"Men, it has been well said, think in herds; it will be seen that they go mad in herds, while they only recover their senses slowly, and one by one." - Charles Mackay
Thursday, March 30, 2006
Comfortably Numb
By Richard DeGrandpre

Did you feel for those Iraqis who were tied down and had attack dogs baying and chewing at them? Did seeing the pictures and hearing the stories make you sick? Or were you like most of us – engaged by the drama, entertained by the scandal, yet comfortably numb about the whole thing?

Many have replaced empathy with an “I”-centered sentimentality. Feeling has been turned on its head: caring is now a means not for taking action, but for feeling better about oneself or getting attention. We ride the emotional dramas in the tabloids, wear colored ribbons, and express our love for God and country. Meanwhile, we take no action – at least none driven by empathy.

Empathy is how we respond to the plight of fellow human beings. It is the bedrock of our moral sensibility that allows us to feel for others, to put ourselves in their place. If you cannot feel, how can you act outside your own wants and desires? To many today, it seems easier to just deny feelings of empathy, to react to them “rationally” as a weakness in this hard and fast world.But this has a cost. Losing feeling for others, or never developing the capacity to feel deeply at all, means closing off a fundamental part of being human. We feel less not just about the millions of innocent people killed by violence in the past decade, or the thousands of civilians killed in America’s wars for peace, but also about, say, our own partner, neighbors or parents. All feelings run along the same neural pathways.

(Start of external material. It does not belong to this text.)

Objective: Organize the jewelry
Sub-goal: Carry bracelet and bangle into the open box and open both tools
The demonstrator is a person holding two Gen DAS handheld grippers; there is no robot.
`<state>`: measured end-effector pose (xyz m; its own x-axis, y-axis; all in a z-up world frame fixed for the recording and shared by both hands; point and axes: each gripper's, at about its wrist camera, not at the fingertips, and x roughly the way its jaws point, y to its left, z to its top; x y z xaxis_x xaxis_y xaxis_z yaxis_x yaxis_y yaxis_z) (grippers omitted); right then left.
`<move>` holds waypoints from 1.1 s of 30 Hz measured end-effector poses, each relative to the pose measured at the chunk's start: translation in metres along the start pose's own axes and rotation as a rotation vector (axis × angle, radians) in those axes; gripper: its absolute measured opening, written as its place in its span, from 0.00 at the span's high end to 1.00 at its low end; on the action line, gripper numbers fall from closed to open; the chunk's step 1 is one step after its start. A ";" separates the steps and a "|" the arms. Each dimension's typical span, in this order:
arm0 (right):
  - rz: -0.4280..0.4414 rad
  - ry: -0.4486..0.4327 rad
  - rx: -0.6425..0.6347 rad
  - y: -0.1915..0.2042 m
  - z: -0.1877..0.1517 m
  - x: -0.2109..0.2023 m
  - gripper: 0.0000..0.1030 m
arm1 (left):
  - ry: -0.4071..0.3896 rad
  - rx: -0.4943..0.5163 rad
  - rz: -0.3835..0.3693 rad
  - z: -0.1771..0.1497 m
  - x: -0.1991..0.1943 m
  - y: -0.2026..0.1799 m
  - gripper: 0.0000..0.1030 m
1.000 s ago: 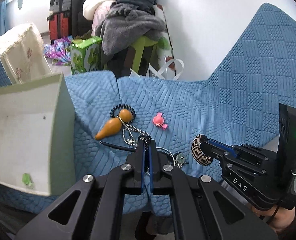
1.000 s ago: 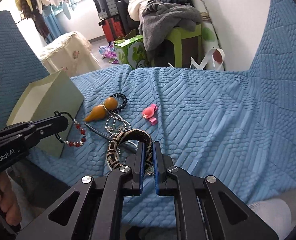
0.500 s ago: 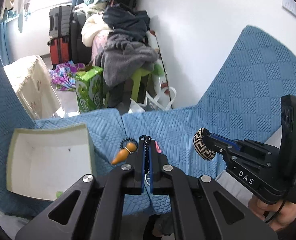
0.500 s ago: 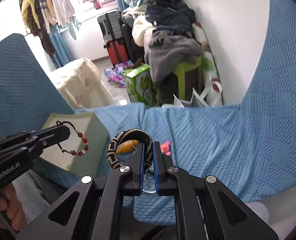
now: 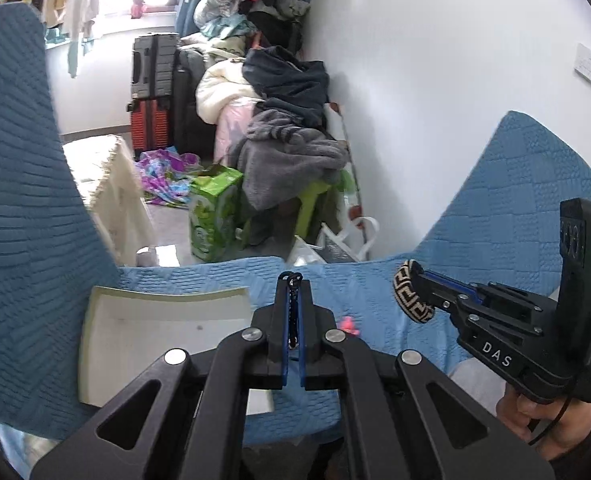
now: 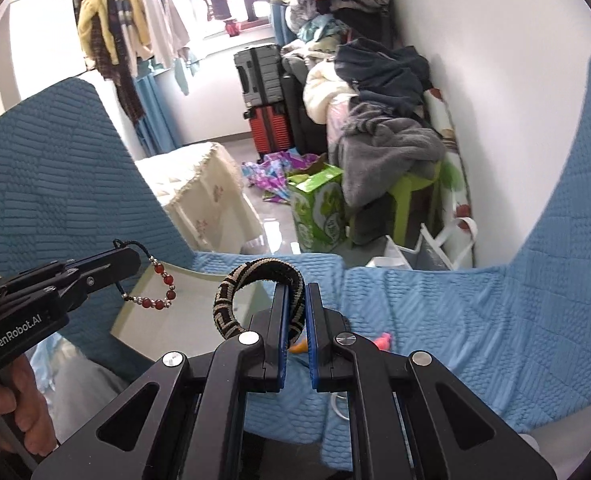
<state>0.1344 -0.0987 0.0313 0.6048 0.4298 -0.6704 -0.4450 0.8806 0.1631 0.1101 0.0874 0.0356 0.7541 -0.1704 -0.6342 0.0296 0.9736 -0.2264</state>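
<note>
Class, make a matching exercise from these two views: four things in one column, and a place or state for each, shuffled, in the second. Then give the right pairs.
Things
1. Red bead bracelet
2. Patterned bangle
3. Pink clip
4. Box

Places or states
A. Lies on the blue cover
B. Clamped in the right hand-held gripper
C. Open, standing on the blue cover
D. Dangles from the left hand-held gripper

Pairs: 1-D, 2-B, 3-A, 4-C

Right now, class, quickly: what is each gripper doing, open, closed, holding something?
Left gripper: closed on the red bead bracelet.
Right gripper: closed on the woven patterned bangle.
</note>
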 end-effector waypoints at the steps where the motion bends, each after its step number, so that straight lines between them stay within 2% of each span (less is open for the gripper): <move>1: 0.004 0.001 -0.005 0.006 0.000 0.004 0.94 | -0.003 -0.004 0.007 0.000 -0.001 0.010 0.98; 9: 0.045 0.037 -0.033 0.048 -0.004 0.050 0.94 | 0.009 -0.048 0.042 -0.017 0.009 0.063 0.98; 17: 0.072 0.112 -0.066 0.084 -0.021 0.111 0.93 | 0.055 -0.105 0.072 -0.039 0.045 0.104 0.98; 27: 0.068 0.220 -0.099 0.102 -0.034 0.178 0.93 | 0.122 -0.218 0.103 -0.058 0.076 0.144 0.98; 33: 0.058 0.261 -0.118 0.106 -0.040 0.200 0.93 | 0.133 -0.252 0.130 -0.060 0.085 0.157 0.98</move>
<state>0.1818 0.0730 -0.1143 0.3931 0.3992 -0.8284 -0.5567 0.8203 0.1311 0.1392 0.2168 -0.0983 0.6476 -0.0814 -0.7576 -0.2378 0.9230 -0.3025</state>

Shutting down some means shutting down many. In the process, we become less human. As this happens, we not only stop feeling the pain of others, we become more capable of inflicting it. This is the darkest side of empathy’s erosion. If feelings underlie an empathic response, numbness makes brutality viable. Thus, as you happily switch off from humanity, you become a threat to it. We were comfortably numb about the torture at Abu Ghraib, and so were the GI guards who carried it out. Americans didn’t say sorry because they didn’t feel sorry. Simple as that.
And if we can’t feel for others, who will feel for us? Perhaps this is part of the general worsening of mental well-being. As a recent World Health Organization study shows, there’s a near-perfect correlation between the rise of alienation in the modern world and the decline of people’s mental states, with mental dysfunction growing globally. As empathy falls, behaviors predicated on its lack have been pathologized, like narcissistic and antisocial personalities. But these are not symptoms of organic disease. Instead, it is the social system that is in need of radical treatment.

Consider the example of antidepressant drugs like Paxil and Zoloft. It is now understood that these ssri antidepressants shut down peoples’ sexual emotions. What remains less appreciated is that they produce their mood-altering effect by essentially manufacturing apathy. Are these drugs popular, in part, precisely because they shut down our feelings? It is a frightening notion. Medicating our numbness is one thing, with a long and lonely history. But a culture medicating itself into comfortable numbness is something else. It is no longer the symptom but the cure.